GC Faculty Book List
In between the time you dedicate to your assigned readings, have you ever wondered if your professors ever pick up a book themselves? Professors are busy people, but between grading papers, fielding emails, developing lessons and balancing their personal lives, some of them find a minute to delve into a book just for fun.
When I asked some of Greenville’s professors “What is your favorite book?” the variety of responses was very interesting. Their answers included biographies, classics, YA fiction, and informative books on topics like relationships, finances and basketball. If you’re looking for some books that come highly recommended, or if you want to gain some brownie points with your professors, make sure to check out this list!

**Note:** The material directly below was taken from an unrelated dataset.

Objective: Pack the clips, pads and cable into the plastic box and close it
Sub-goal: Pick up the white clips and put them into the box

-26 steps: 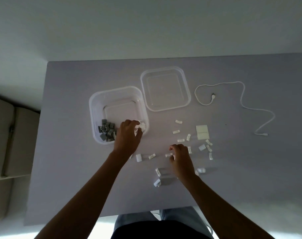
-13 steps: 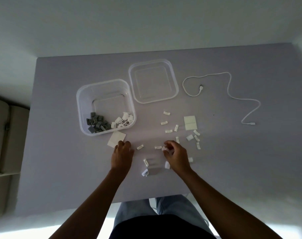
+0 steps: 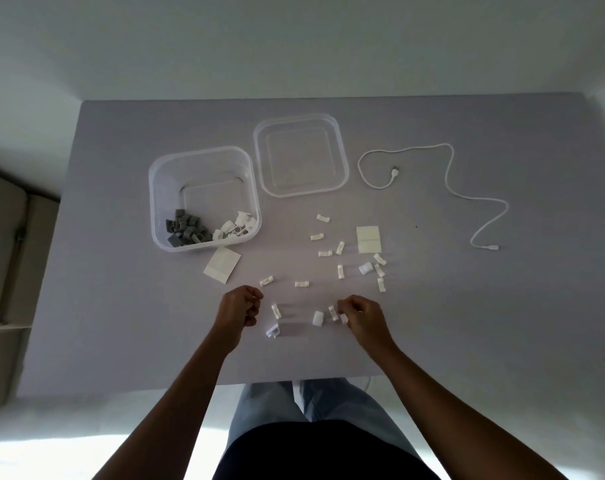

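While gathering small white plastic clips (image 3: 333, 312) near the table edge: right hand (image 3: 363, 317) pinching one, left hand (image 3: 239, 308) curled, contents unclear; clear square plastic box (image 3: 162, 188) open upper-left, awaiting more.

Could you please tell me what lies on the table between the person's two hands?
In the head view, between the left hand and the right hand lie several small white plastic clips on the grey table, one beside the right fingers.
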The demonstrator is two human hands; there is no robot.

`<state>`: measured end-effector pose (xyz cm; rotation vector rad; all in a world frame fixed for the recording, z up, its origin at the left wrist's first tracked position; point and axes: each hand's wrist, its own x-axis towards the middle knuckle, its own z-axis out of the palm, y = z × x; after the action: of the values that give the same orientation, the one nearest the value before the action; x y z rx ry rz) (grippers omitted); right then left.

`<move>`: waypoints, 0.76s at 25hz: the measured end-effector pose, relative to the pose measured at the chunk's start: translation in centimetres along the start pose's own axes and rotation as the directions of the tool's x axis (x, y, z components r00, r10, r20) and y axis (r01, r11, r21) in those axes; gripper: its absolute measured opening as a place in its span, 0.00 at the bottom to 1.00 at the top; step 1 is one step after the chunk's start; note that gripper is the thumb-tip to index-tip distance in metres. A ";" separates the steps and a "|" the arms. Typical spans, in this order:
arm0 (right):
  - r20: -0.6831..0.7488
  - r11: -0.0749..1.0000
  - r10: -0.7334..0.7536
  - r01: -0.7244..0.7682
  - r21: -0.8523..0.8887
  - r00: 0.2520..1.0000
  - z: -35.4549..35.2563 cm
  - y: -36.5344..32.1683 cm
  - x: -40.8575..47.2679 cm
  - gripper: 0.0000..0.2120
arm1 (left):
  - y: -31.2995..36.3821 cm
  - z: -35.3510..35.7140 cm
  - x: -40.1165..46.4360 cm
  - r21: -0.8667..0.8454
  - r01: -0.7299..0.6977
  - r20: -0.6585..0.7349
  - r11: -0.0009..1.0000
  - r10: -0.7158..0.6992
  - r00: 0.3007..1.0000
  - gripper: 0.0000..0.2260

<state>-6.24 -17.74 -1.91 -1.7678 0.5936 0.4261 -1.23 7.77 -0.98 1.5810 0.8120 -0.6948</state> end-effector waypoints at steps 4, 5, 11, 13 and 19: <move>0.145 0.764 -0.270 0.303 -0.570 0.952 2.2 1.5 -1.0 0.14 | -3.5 1.3 -0.3 0.780 -0.265 0.134 0.567 0.262 0.956 0.16; 0.137 0.715 -0.295 0.313 -0.625 0.946 2.8 1.6 -1.1 0.15 | -4.6 1.5 -0.5 0.781 -0.286 0.150 0.555 0.279 0.949 0.19; 0.143 0.561 -0.353 0.332 -0.759 0.924 4.1 1.8 -1.1 0.12 | -6.4 2.9 -1.2 0.727 -0.322 0.006 0.606 0.464 0.886 0.11; 0.153 0.583 -0.348 0.342 -0.738 0.925 4.1 1.8 -0.9 0.12 | -6.3 3.0 -1.3 0.697 -0.308 -0.014 0.648 0.442 0.897 0.11; 0.132 0.994 0.001 -0.016 0.112 0.991 1.6 0.2 -1.4 0.10 | -3.4 3.8 -2.7 -0.224 0.031 0.139 0.974 0.000 0.990 0.11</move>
<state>-7.50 -15.98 -1.74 -1.6159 0.5210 0.5016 -5.55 3.97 -1.37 1.3079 0.7724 -0.6901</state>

1. “The Book of Basketball: The NBA According to the Sports Guy” by Bill Simmons
Recommended by Math Professor Stephen Groves, this book is a great pick for any sports-lover. Written by former ESPN columnist, Bill Simmons, “The Book of Basketball” is a solid guide to the NBA. Simmons discusses everything from the NBA Hall of Fame to the best basketball players of all time to the major debates in pro basketball. Be sure to check this out if you are interested in basketball or if you want to improve your game as Simmons reveals “The Secret of Basketball.”
2. “John Adams” by David McCullough
One of the book choices that surprised me a bit, the biography of John Adams is Dr. George Barber’s favorite.
McCullough’s work examines the personal and professional life of our second president and covers some of the difficult and amazing decisions he made for the country. For anyone with even a slight interest in history, this book seems like a great choice. Dr. Barber’s honorable mentions: “Steve Jobs” by Walter Isaacson and “Team of Rivals: The Political Genius of Abraham Lincoln” by Doris Kearns Goodwin.
3. “Les Miserables” by Victor Hugo
Dr. Karlene Johnson’s favorite book has gained some major popularity since the movie adaptation came out in 2012. Set in France in 1832, the dramatic tale takes place during the Paris Uprising and explores themes such as crime, punishment and desperation. Overall, it is one of those classics that remains relevant today.
4. “As I Lay Dying” by William Faulkner
A 20th-century tale, Dr. Daryl Cox’s favorite novel has been considered one of the more influential American works of fiction. The book is narrated by each member of the Bundren family as they travel across Mississippi to bury Addie. A challenging but rewarding read, this book is sure to make your heart ache.
5. “The Giver” by Lois Lowry
A book that I’ve been wanting to read, Music Business Professor Danara Moore recommends “The Giver”. Dystopian novels are definitely popular right now, so it’s a good time to read the first book in the quartet. To briefly summarize a complex plot, the main character, Jonas, gets his job as the Receiver of Memory and learns the truth about the hypocrisy and corruption in his community. Check out the reviews on Amazon and take a look at “The Giver” if you’re interested in an adventurous story.
6. “Daring Greatly: How the Courage to Be Vulnerable Transforms the Way We Live, Love, Parent, and Lead” by Brene Brown
Dr. Lisa Amundson’s favorite book centers around relationships. Dr. Brown’s transformative work will inspire you to view vulnerability not as a weakness, but as a courageous action. This book is perfect for all Greenville students because it really encourages us to move past ourselves and build better connections with those around us. If you’re interested, check out the review on Barnes&Noble.
7. “The Autobiography of Malcolm X” by Alex Haley and Malcolm X
Dr. Teresa Holden provided her own summary of her favorite book, so I’ll let her tell you about it. “The book that
changed my life and that I think everyone should read: “The Autobiography of Malcolm X” as told to Alex Haley. This books holds a mirror up to American culture and shows us where we’ve been and helps us to understand (to some extent) where we are now.” The book has high ratings on Barnes&Noble and Goodreads, and it is another excellent choice for history buffs. Dr. Holden’s honorable mentions: “The Hemingses of Monticello: An American Family” by Annette Gordon-Reed; “Narrative of the Life of Frederick Douglass” by Frederick Douglass; and “The Magician’s Nephew” by C.S. Lewis.
8. “Whirligig” by Paul Fleischman
A fitting choice for our Children’s Literature professor, the children’s book “Whirligig” is Dr. Alexandria LaFaye’s favorite. After 17-year-old Brent accidentally kills someone, he has to go to the corners of the United States to set up whirligigs in her memory. According to Fleischman’s website , the book deals with themes of “connections, forgiveness, and the power of art.” Overall, “Whirligig” is a powerful story for people of all ages.
9. “Stocks for the Long Run: The Definitive Guide to Financial Market Returns & Long-Term Investment Strategies” by Jeremy Siegel
Last on our list is Dr. Larry Sayler’s favorite. Personally, I would have trouble making it through this. But it is a great choice for Accounting or Business majors or anyone who is considering investing. With almost a 5-star rating, this book provides reliable, helpful financial advice.